**DATASET RECORDS:**

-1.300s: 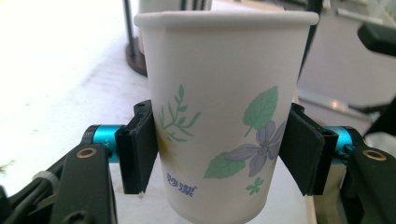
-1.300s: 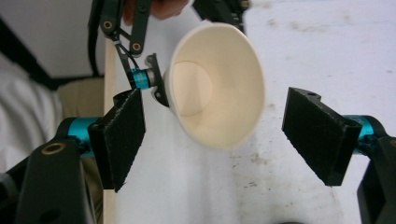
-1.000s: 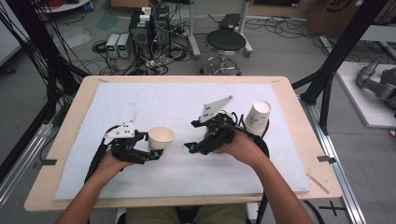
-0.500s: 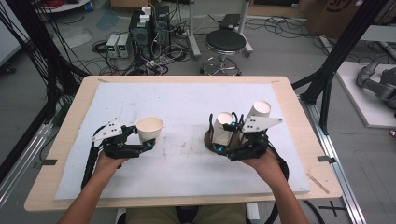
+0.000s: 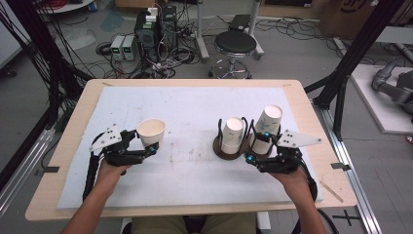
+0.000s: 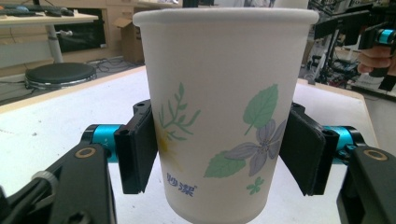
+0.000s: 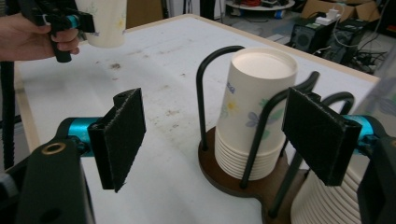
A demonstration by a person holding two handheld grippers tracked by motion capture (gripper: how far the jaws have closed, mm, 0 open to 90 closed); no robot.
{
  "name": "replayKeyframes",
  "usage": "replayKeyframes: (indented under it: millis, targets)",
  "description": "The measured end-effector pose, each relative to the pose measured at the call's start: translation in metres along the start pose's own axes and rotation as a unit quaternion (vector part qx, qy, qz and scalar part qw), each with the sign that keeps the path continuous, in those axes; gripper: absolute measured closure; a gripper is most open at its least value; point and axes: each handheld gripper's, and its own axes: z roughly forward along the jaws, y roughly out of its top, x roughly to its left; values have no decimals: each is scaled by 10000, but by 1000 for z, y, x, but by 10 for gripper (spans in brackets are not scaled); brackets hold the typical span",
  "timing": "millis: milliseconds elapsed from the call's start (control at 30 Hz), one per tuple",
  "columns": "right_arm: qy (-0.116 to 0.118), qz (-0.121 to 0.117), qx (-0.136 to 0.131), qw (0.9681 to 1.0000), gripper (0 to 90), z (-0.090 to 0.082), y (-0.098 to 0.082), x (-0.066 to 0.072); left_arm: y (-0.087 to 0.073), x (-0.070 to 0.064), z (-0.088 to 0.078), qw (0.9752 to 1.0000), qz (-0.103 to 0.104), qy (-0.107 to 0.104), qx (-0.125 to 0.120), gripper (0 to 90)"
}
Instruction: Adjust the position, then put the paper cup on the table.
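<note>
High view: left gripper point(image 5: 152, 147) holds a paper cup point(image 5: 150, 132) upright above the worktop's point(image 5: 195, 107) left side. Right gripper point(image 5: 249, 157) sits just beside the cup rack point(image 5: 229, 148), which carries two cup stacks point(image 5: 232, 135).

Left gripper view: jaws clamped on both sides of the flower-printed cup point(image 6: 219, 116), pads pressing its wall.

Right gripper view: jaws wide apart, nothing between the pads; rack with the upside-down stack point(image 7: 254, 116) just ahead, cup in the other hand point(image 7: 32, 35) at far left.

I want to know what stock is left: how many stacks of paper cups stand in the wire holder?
2: one stack in the holder's left ring, the other stack in its right ring, by the right tongs.
</note>
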Motion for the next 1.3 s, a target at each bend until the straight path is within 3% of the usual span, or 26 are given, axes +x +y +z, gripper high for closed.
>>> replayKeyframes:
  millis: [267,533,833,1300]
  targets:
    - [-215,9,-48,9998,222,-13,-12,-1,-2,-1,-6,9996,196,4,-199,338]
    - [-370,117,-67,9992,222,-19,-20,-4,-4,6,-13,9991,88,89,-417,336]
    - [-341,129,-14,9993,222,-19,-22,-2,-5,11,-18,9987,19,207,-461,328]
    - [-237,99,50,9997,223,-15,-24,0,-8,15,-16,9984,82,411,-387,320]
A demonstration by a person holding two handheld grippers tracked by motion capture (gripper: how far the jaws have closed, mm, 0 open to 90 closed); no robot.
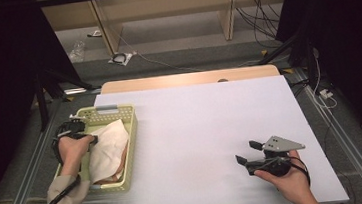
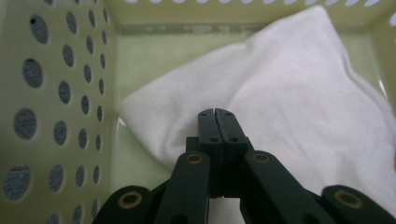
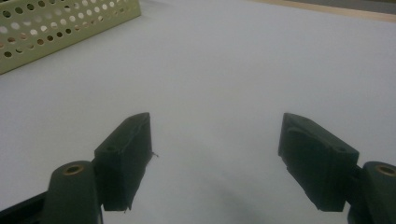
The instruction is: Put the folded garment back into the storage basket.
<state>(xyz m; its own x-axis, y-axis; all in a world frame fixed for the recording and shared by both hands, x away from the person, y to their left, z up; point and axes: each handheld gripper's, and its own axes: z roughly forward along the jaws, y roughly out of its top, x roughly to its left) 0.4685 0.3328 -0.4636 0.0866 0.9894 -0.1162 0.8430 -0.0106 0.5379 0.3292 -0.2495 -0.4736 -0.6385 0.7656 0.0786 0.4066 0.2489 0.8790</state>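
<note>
White sheeting covers the table (image 1: pixel 207 129); at its left stands a pale green perforated basket (image 1: pixel 132 131) holding a white cloth (image 2: pixel 289 88), soft, light and floppy, best pinched at a raised fold or corner. The left gripper (image 2: pixel 218 113) has its jaws together just above it, nothing between; the right gripper (image 3: pixel 215 154) rests agape.

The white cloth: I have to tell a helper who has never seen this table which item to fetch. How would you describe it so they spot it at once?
Start at the big white table, then go to the pale green perforated basket at its left edge. The white cloth lies crumpled inside it, soft and plain white, with the left gripper over it, jaws shut.
</note>
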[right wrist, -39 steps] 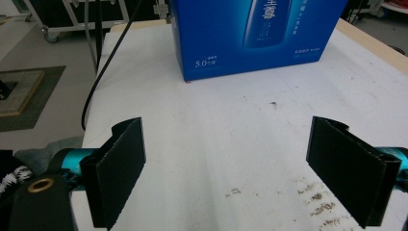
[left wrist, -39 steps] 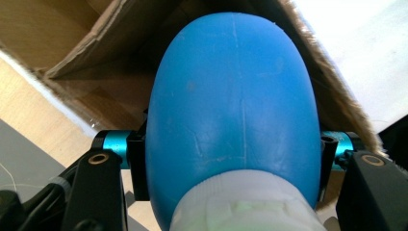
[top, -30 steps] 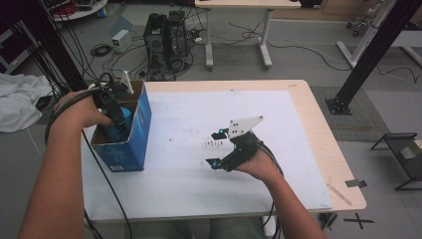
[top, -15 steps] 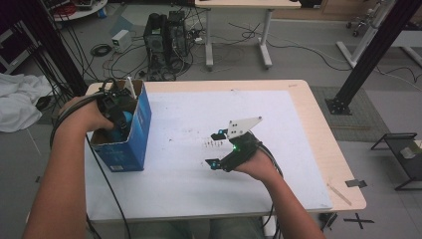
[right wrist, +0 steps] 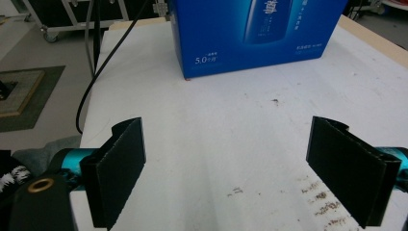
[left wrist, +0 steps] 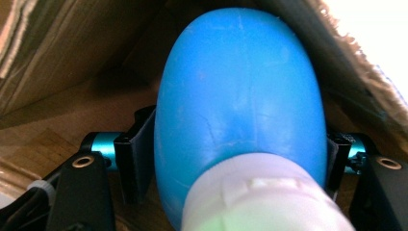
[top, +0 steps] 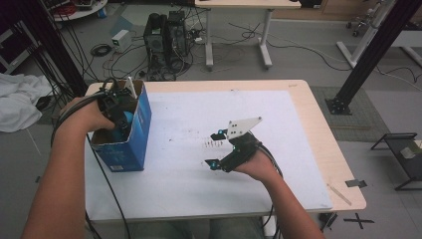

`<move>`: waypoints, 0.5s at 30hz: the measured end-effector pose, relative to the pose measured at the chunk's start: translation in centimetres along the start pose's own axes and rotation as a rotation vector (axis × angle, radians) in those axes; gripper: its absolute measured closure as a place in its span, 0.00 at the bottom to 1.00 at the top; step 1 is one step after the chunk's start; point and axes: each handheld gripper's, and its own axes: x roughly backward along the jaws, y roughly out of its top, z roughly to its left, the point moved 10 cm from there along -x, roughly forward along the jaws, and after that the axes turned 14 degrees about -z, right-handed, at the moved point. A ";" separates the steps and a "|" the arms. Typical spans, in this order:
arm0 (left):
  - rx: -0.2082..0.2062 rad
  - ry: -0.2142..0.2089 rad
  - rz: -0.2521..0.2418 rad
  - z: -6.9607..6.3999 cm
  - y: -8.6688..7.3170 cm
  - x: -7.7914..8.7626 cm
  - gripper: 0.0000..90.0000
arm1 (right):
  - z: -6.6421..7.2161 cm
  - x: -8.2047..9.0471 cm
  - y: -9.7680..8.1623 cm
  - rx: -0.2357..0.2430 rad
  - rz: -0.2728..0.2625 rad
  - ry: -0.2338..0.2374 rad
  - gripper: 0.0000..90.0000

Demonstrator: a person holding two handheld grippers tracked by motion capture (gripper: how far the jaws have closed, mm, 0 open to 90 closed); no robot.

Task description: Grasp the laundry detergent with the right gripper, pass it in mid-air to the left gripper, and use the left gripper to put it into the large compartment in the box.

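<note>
Inside one blue box (top: 142,130): one blue bottle (left wrist: 238,91).

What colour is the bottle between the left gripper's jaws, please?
Bright blue bottle, seen best in the left gripper view.

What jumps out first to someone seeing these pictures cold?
The tall blue box at the table's left, with the left gripper reaching down into it. There its jaws, just opening, flank a rounded blue bottle with a white cap. At the table's middle, the right gripper hangs open over the white sheet.
</note>
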 end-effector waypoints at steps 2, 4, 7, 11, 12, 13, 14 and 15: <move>-0.004 -0.002 0.008 -0.1 0.0 0.2 0.35 | 0.0 0.0 0.0 0.000 0.001 -0.002 0.14; -0.020 -0.001 0.014 0.0 -0.1 0.5 0.35 | 0.1 -0.1 0.0 -0.003 0.000 0.002 0.14; -0.011 0.005 0.003 -0.2 0.0 0.7 0.35 | 0.1 -0.1 0.0 -0.001 -0.001 0.003 0.14; 0.019 0.014 -0.024 -0.5 0.2 0.9 0.35 | 0.1 -0.1 0.0 0.000 0.000 0.003 0.14; -0.014 0.013 0.002 -0.2 0.1 1.2 0.35 | 0.1 -0.1 0.0 0.001 0.001 0.001 0.14; -0.034 0.010 0.017 -0.1 0.0 1.5 0.35 | 0.1 -0.1 0.0 0.002 0.001 0.000 0.14; -0.028 0.017 0.007 -0.2 0.1 1.5 0.32 | 0.1 -0.1 0.0 0.000 0.000 0.001 0.14; -0.026 0.022 0.004 -0.2 0.1 1.6 0.32 | 0.1 -0.1 0.0 0.001 -0.002 0.001 0.14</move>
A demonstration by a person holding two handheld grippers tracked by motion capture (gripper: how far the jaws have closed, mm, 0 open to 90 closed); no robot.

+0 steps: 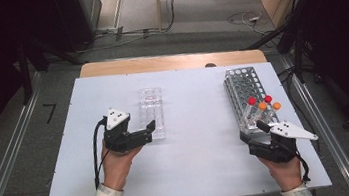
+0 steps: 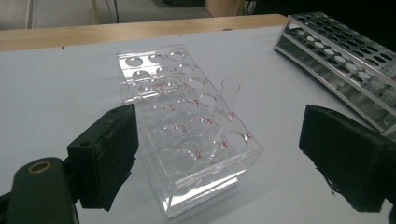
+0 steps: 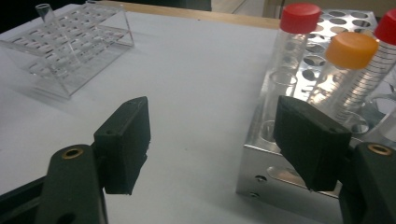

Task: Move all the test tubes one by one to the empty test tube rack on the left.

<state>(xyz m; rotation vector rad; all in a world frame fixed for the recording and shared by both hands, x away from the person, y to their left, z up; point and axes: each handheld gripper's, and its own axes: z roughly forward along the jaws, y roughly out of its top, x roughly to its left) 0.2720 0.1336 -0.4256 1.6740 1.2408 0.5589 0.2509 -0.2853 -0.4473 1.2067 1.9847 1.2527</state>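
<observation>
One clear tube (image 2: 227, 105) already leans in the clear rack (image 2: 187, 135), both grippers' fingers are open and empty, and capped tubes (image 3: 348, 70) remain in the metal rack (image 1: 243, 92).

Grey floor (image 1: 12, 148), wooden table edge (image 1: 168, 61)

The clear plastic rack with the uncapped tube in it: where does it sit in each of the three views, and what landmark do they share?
High view: the clear plastic rack lies left of centre, just beyond the left gripper.
Left gripper view: centre, between the open jaws, its uncapped tube leaning.
Right gripper view: upper left corner, far off.
Shared landmark: the metal rack on the white table.
</observation>
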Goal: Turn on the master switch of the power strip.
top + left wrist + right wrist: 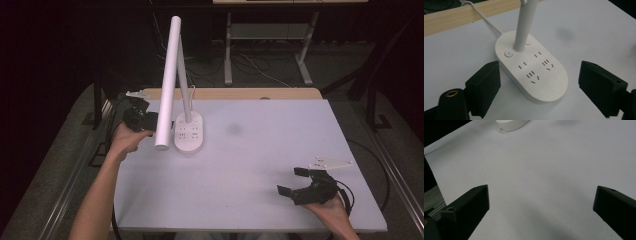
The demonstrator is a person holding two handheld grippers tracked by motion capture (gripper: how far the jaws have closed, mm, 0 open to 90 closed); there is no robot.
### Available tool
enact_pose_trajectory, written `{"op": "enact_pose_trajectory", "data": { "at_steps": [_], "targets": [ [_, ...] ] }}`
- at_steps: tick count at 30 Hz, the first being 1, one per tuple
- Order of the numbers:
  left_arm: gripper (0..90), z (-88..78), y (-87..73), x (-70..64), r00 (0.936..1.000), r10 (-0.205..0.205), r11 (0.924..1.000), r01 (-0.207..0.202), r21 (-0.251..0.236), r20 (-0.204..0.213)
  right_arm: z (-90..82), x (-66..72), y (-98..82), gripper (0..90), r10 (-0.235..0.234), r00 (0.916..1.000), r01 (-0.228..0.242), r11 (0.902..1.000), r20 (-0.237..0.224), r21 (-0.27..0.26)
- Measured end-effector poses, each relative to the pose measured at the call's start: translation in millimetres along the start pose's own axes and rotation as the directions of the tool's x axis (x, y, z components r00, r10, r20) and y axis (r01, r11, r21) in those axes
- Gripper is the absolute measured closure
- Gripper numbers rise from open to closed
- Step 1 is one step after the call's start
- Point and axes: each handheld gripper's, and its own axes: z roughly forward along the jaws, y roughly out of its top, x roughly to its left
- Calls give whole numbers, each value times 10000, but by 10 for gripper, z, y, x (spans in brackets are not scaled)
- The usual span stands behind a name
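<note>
A white desk lamp stands at the table's back left. Its oval base carries several sockets and a round power button. A thin stem rises from the base, and the long tubular head slopes down toward me. My left gripper is just left of the base, partly behind the lamp head. In the left gripper view its jaws stand open on either side of the base's near end, not pressing it. My right gripper rests open at the front right, with bare table between its jaws.
The white tabletop has a wooden strip along its far edge and a faint dark smudge at the middle. The lamp's white cord runs back over that strip. A desk frame and cables lie on the floor beyond.
</note>
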Motion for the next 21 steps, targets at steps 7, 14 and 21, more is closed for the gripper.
{"op": "enact_pose_trajectory", "data": {
  "at_steps": [7,14,21],
  "targets": [
    [219,74,63,87,9989,-459,9989,458,-91,-127,6,-2,-3,1,-8,10000,8,10000,14,11],
    [305,161,91,153,9962,-833,9961,826,-303,-235,8,-3,-4,0,-48,10000,48,10000,20,16],
    [369,280,67,240,9909,-1341,9882,1332,-761,-62,11,-5,-5,0,-122,9999,122,9999,10,52]
  ]
}}
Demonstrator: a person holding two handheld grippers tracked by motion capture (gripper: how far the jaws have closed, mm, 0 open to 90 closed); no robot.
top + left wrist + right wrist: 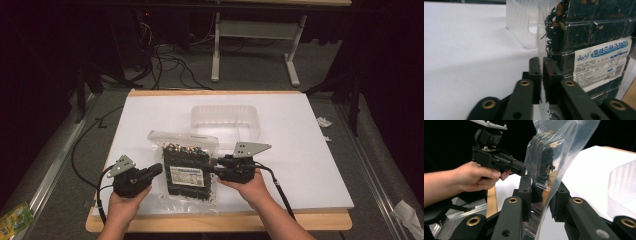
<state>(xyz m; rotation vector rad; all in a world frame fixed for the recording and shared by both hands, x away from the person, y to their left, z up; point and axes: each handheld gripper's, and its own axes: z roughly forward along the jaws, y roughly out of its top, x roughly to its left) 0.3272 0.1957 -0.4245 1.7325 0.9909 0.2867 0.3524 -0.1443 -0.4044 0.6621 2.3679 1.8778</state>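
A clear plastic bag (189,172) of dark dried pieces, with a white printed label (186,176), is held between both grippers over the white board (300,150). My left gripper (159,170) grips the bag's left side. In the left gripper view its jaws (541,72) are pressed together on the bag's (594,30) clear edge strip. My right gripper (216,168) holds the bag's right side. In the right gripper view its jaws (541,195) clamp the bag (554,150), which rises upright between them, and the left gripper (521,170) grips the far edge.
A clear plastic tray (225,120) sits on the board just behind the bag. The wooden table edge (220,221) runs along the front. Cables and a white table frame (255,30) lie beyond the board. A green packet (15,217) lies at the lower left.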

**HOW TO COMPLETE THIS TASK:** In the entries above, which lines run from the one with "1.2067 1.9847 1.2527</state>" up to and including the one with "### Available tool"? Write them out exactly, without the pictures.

**ANSWER TO THIS EXERCISE:**
<state>(xyz m; rotation vector rad; all in a world frame fixed for the recording and shared by both hands, x away from the person, y to their left, z up; point and axes: each handheld gripper's, and its own axes: z roughly forward along the jaws, y roughly out of its top, x roughly to its left) 0.2720 0.1336 -0.4256 1.6740 1.2408 0.5589 0.2509 -0.2853 -0.4473 1.2067 1.9847 1.2527</state>
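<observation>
One clear tube (image 2: 227, 105) already leans in the clear rack (image 2: 187, 135), both grippers' fingers are open and empty, and capped tubes (image 3: 348, 70) remain in the metal rack (image 1: 243, 92).

Grey floor (image 1: 12, 148), wooden table edge (image 1: 168, 61)

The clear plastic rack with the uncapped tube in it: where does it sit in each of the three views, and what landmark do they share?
High view: the clear plastic rack lies left of centre, just beyond the left gripper.
Left gripper view: centre, between the open jaws, its uncapped tube leaning.
Right gripper view: upper left corner, far off.
Shared landmark: the metal rack on the white table.
</observation>
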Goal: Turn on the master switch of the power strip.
top + left wrist + right wrist: 
The demonstrator is a person holding two handheld grippers tracked by motion capture (gripper: how far the jaws have closed, mm, 0 open to 90 closed); there is no robot.
### Available tool

The full output has already been given.